In a comment letter on an SEC proposal to require institutional investment managers to report short position and short activity, the Investment Company Institute ("ICI") urged the SEC to expand existing reporting obligations, rather than implement a new reporting regime.

Proposed SEA Rule 13f-2 ("Reporting on gross short position and activity information") would implement Section 13(f)(2) ("Periodical and other reports") of the Exchange Act, which requires the SEC to adopt rules requiring the public disclosure of certain short positions by institutional investment managers on a monthly basis (see previous coverage).

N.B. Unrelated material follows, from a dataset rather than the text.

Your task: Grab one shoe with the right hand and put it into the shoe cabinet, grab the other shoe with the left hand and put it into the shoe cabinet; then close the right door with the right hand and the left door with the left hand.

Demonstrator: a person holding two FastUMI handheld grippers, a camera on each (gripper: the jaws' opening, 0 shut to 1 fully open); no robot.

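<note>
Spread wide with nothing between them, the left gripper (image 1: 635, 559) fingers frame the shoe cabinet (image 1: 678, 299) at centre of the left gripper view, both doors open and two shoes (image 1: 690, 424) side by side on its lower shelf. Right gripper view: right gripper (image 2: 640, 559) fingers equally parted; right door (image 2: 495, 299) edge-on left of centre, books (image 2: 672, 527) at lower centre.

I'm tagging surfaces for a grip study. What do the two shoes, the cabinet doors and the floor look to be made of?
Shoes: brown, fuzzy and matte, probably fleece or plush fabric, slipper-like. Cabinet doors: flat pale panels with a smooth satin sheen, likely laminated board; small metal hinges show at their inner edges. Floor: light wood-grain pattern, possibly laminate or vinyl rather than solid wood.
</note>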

ICI emphasized the importance of balancing "increased transparency with the additional burdens on market participants and harms of information leakage." Given the likely compliance burdens and costs of the proposed rule, ICI encouraged the SEC to achieve its goal of increasing short sale transparency by expanding existing reporting obligations (e.g., the consolidated audit trail and FINRA member reporting) rather than implementing a new reporting regime.

In the event the SEC proceeds with the proposed framework under Rule 13f-2, ICI recommended the following changes:

  • adopting a single reporting threshold based on a percentage of shares outstanding rather than a dollar value;

  • setting the reporting threshold to be an average short position of five percent or more of an issuer's shares outstanding;

  • allowing a manager to determine whether it has hit the reporting threshold based on its position on the last settlement date of the month, rather than on each settlement date in the month;

  • requiring the reporting of position changes on a weekly or biweekly basis rather than on any settlement date; and

  • extending the time to file Form SHO from 14 days to 30 days after the end of a month.